BEGIN

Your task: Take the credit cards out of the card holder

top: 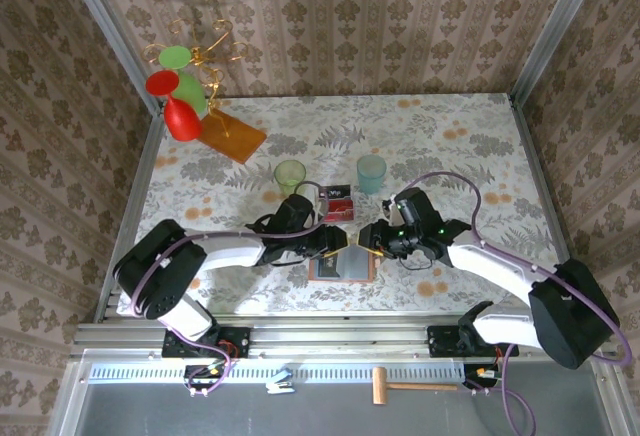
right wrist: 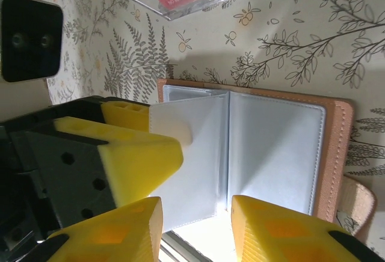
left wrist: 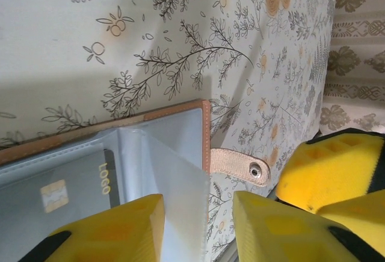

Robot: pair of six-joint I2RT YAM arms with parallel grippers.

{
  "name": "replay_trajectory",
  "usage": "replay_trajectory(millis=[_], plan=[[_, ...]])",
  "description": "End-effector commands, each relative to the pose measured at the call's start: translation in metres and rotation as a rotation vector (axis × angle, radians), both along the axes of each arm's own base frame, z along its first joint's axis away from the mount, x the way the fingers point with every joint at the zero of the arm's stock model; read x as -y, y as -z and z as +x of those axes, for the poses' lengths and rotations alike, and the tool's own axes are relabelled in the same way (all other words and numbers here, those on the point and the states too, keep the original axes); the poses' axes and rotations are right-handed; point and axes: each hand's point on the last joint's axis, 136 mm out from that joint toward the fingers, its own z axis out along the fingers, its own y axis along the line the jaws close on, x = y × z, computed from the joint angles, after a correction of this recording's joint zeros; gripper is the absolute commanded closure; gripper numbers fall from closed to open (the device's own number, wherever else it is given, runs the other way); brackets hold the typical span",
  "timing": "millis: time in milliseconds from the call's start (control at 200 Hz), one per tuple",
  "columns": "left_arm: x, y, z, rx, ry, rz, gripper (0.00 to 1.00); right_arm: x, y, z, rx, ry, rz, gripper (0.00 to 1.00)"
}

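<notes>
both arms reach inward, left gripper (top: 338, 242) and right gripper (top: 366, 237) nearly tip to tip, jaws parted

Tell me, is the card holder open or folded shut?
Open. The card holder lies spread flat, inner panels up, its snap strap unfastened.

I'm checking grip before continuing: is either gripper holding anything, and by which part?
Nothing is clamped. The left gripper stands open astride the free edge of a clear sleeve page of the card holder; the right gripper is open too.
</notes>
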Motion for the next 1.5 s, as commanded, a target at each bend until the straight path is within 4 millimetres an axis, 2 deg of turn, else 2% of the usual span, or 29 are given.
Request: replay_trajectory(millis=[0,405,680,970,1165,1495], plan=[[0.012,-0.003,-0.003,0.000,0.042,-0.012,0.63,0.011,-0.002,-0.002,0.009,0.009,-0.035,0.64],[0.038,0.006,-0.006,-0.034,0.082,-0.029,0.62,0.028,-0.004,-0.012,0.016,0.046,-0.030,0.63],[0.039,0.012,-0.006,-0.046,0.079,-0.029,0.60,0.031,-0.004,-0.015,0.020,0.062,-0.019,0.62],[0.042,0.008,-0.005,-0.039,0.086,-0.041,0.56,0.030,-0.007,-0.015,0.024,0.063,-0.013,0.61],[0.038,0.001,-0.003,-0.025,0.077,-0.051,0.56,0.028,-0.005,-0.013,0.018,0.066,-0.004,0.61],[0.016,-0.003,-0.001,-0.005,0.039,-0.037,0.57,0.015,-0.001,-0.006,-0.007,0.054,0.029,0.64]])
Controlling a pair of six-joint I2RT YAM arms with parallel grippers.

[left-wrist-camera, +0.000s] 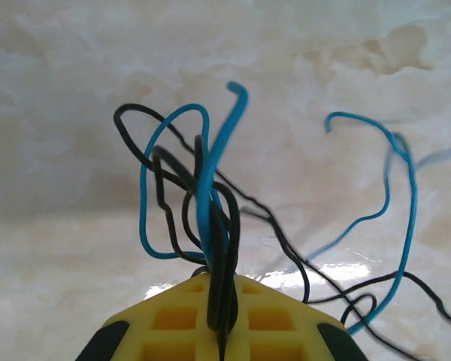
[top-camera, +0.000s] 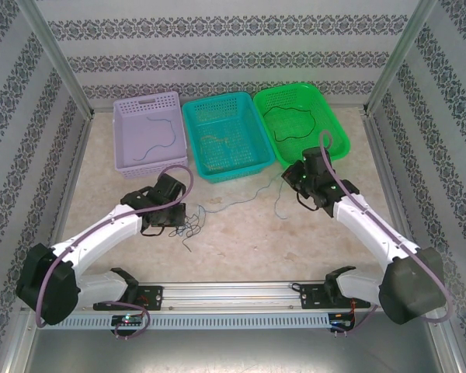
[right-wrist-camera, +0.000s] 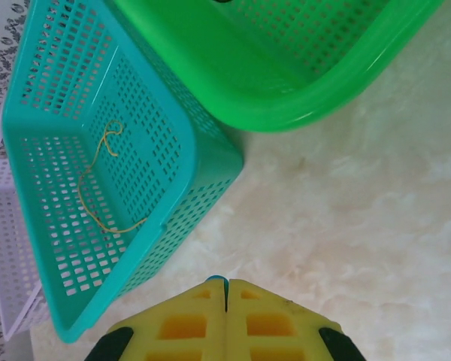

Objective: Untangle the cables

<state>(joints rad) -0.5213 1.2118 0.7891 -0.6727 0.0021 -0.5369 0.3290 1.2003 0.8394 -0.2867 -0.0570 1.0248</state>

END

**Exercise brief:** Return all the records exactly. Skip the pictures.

**Task answer:**
Your task: Take the credit cards out of the card holder

top: 
right wrist: 
left wrist: 

Robot: pair of six-joint I2RT YAM arms with parallel grippers.

{
  "name": "replay_trajectory",
  "usage": "replay_trajectory(millis=[_], plan=[[_, ...]])",
  "description": "End-effector commands, each relative to the pose measured at the call's start: translation in metres and rotation as a rotation vector (axis × angle, radians), both along the axes of each arm's own base frame, z along its first joint's axis away from the mount, x the way the fingers point with every joint at the zero of the arm's stock model; read x as -y, y as -z and z as +x of those axes, for the poses' lengths and rotations alike, and the tool's own axes are relabelled in the same way (all other words and numbers here, those on the point and the states too, keep the original axes); the poses' axes and rotations are right-handed; point and axes: each hand's point on the last joint's axis, 136 mm out from that joint toward the fingers, its own z axis out along the fingers, its own y axis along the line the jaws close on, x = y × z, computed from the joint angles, after a correction of this recording's joint zeros; gripper is the absolute commanded closure; gripper numbers fall from closed to open (the device's own number, wherever else it is given, runs the other way); brackets hold the typical span",
  "timing": "millis: time in milliseconds from the call's start (control at 200 Hz), one per tuple",
  "columns": "left_arm: x, y, z, rx, ry, rz, gripper (0.00 to 1.00); right_arm: x, y, z, rx, ry, rz, gripper (0.00 to 1.00)"
}

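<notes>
both arms reach inward, left gripper (top: 338, 242) and right gripper (top: 366, 237) nearly tip to tip, jaws parted

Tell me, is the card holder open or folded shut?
Open. The card holder lies spread flat, inner panels up, its snap strap unfastened.

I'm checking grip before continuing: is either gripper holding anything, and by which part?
Nothing is clamped. The left gripper stands open astride the free edge of a clear sleeve page of the card holder; the right gripper is open too.
</notes>
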Motion for the next 1.5 s, as commanded, a target at each bend until the straight path is within 4 millimetres an axis, 2 deg of turn, else 2% of the usual span, or 29 are given.
Request: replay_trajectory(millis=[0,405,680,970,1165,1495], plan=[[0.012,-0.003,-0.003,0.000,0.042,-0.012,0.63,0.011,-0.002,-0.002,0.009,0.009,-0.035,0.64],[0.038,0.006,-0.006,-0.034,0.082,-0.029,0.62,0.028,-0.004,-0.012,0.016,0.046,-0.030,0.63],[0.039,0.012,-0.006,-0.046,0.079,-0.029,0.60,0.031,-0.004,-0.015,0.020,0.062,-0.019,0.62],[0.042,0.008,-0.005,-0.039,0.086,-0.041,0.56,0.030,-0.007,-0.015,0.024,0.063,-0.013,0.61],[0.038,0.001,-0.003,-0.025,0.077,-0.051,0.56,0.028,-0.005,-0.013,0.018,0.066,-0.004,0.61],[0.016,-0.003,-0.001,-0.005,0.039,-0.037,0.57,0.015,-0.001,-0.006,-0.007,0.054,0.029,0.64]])
Controlling a pair of six-joint I2RT YAM arms with parallel grippers.

[left-wrist-camera, +0.000s] 
[top-camera, +0.000s] 
[right-wrist-camera, +0.000s] 

Objective: Untangle the cables

<state>(joints rad) -0.5213 1.2118 0.7891 -0.6727 0.0021 -0.5369 0.3290 1.2003 0.8394 -0.2867 -0.0570 1.0248</state>

The exercise requires no further work.